Não sei se foi o mais difícil, mas, com certeza, o mais chocante. No dia em que estávamos tomando café da manhã e minha filha olha para mim e diz: “Você pode esconder as facas, os fios. Mas e a rede da janela? Eu arranco e me jogo”. Fiquei em choque, principalmente pelo fato de estarmos num dos raros momentos de calmaria. Eu achava que Júlia estava melhorando e aquela frase, aquele desejo de se matar, me jogou no chão. Foi muito dolorido.
Qual mensagem principal você espera que os leitores levem? E que mudanças espera provocar nas famílias?
A cada dia que leio a notícia de uma criança ou um adolescente vítima da internet, tenho ainda mais certeza da urgência desse alerta. Torço para que meu livro chegue aos pais como uma forma de evitar tragédias. Sempre penso: se esse pai ou essa mãe tivesse lido, talvez tudo pudesse ser diferente. Se ele ajudar a salvar uma única vida, já terá cumprido seu propósito – e essa possibilidade já me deixa imensamente feliz.
Qual foi seu principal erro nessa história? Dar um celular para sua filha antes do momento certo?
São tantos erros, e todos poderiam ter sido evitados. Dar o celular foi um erro, mas não monitorar o que ela fazia acho que foi o maior erro que cometi. Eu não queria ser invasivo, pensava em preservar a privacidade dela. Hoje, vejo que isso é um absurdo. Eu deveria ter a senha do Discord, ter checado os grupos em que ela estava inserida. Isso já ajudaria bastante.
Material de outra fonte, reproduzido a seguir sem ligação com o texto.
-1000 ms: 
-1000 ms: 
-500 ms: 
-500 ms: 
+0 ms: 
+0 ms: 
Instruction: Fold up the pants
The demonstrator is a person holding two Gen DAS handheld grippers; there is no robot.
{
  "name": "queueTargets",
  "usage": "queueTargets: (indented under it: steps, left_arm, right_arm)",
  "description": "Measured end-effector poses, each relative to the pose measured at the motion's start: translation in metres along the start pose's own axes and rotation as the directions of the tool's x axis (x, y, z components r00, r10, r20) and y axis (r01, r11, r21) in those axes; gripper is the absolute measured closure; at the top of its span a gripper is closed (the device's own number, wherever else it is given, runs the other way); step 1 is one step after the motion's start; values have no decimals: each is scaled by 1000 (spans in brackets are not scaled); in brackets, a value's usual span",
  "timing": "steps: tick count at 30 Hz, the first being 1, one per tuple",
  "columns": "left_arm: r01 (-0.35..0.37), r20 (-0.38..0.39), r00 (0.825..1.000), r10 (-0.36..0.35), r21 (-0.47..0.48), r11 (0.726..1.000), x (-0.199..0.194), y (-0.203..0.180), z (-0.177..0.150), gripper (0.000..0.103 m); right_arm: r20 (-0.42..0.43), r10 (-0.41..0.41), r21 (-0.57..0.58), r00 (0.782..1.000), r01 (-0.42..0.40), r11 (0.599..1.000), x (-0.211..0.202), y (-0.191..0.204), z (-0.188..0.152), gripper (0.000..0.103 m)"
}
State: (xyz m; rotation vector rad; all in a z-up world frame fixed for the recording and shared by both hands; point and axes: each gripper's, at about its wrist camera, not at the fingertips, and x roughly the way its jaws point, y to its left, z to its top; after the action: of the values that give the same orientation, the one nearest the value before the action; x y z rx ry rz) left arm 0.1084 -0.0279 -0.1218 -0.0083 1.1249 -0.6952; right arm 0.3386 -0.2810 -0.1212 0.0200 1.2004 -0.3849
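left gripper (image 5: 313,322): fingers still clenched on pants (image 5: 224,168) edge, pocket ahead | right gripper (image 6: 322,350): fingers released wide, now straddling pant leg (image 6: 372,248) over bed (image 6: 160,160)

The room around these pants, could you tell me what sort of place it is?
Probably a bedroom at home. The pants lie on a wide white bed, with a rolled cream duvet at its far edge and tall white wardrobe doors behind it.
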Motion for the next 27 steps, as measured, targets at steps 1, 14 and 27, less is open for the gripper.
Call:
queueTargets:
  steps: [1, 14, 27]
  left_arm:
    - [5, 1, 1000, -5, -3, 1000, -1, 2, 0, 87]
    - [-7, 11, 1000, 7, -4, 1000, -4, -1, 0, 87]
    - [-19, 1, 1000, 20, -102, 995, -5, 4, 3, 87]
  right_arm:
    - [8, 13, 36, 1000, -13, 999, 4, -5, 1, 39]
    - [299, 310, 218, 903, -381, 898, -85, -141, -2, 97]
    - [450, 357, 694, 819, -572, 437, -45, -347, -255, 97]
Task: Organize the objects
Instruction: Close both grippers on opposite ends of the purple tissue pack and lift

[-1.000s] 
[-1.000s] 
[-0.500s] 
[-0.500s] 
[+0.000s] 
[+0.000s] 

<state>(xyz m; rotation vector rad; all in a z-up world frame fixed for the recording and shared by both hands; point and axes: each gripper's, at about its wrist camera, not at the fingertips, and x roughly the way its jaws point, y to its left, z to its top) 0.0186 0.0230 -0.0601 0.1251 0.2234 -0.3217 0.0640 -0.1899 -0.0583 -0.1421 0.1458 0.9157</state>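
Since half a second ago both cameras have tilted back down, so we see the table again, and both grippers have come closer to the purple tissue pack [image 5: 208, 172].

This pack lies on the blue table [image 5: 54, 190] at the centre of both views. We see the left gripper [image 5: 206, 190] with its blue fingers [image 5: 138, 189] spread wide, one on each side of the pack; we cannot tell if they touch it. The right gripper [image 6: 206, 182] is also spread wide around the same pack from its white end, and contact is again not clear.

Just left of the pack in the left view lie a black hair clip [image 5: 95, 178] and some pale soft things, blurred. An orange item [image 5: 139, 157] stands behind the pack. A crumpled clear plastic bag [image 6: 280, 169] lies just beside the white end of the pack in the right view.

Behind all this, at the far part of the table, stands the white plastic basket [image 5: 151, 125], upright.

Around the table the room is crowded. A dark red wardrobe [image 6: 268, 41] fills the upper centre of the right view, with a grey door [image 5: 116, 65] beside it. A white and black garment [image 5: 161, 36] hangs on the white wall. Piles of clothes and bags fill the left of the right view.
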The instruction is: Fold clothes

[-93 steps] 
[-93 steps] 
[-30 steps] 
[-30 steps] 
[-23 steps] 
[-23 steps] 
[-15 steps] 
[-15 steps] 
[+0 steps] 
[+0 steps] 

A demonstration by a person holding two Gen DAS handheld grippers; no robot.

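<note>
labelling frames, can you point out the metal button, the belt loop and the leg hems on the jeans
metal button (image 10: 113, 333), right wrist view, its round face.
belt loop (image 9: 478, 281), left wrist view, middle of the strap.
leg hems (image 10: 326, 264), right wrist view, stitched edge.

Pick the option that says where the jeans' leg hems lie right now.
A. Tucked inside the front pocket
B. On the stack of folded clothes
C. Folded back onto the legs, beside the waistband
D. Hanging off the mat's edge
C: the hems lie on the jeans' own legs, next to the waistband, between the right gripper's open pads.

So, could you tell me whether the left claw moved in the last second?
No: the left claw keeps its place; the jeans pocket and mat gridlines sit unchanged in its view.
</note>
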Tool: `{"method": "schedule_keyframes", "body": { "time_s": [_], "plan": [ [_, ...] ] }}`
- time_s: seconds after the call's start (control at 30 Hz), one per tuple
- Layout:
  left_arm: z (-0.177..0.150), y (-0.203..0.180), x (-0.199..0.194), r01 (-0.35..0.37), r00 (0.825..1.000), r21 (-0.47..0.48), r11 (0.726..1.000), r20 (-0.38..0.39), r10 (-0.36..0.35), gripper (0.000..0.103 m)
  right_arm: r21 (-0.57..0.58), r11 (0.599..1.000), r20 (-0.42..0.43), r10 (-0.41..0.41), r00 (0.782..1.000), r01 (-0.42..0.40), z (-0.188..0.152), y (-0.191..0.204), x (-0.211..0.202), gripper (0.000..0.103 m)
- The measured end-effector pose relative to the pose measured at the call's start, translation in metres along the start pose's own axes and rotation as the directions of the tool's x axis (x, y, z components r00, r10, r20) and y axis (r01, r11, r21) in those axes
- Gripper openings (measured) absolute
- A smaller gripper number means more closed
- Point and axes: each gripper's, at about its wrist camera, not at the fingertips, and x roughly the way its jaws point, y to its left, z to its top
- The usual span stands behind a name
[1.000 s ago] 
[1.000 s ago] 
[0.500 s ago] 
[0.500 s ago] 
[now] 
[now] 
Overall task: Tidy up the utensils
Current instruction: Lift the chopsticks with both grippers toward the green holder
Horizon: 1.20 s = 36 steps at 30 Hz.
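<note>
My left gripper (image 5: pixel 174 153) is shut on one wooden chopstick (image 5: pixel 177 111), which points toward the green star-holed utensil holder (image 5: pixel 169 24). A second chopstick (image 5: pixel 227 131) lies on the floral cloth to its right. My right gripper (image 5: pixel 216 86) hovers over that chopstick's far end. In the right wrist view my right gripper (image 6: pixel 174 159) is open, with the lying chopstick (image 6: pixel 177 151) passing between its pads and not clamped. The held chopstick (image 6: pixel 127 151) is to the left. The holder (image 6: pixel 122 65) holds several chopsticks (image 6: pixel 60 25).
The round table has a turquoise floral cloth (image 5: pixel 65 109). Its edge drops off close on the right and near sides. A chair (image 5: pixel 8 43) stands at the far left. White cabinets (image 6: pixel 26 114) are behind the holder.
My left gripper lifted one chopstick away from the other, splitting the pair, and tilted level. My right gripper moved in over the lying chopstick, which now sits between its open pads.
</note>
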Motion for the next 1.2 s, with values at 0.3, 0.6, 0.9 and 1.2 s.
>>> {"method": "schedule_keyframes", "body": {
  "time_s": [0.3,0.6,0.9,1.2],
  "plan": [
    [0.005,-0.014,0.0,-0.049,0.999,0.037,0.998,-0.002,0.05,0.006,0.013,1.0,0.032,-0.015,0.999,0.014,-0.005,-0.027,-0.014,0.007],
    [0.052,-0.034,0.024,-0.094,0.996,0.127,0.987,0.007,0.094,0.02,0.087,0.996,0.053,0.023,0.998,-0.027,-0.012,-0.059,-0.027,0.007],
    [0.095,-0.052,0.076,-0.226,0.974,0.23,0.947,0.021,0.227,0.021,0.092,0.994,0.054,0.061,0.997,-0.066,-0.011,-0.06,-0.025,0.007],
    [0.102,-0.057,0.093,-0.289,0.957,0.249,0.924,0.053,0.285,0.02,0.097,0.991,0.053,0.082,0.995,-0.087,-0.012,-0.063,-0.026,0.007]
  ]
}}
Com base no seu processo de reinvenção como pai, que conselhos você dá para pais e outros responsáveis por crianças e adolescentes?
Leia o livro, indique o livro para os amigos. Esse conhecimento precisa rodar. As pessoas precisam saber o que pode estar acontecendo na sua própria casa com seus filhos. E falo isso muito tranquilamente, sem nenhum interesse comercial. Estou doando 100% do que eu ganhar com a venda do livro para um instituto que dá apoio psicológico a crianças de escolas públicas que estão passando por questões relacionadas à exposição midiática. Então vamos todos nos engajar nessa corrente e levar esse conhecimento adiante.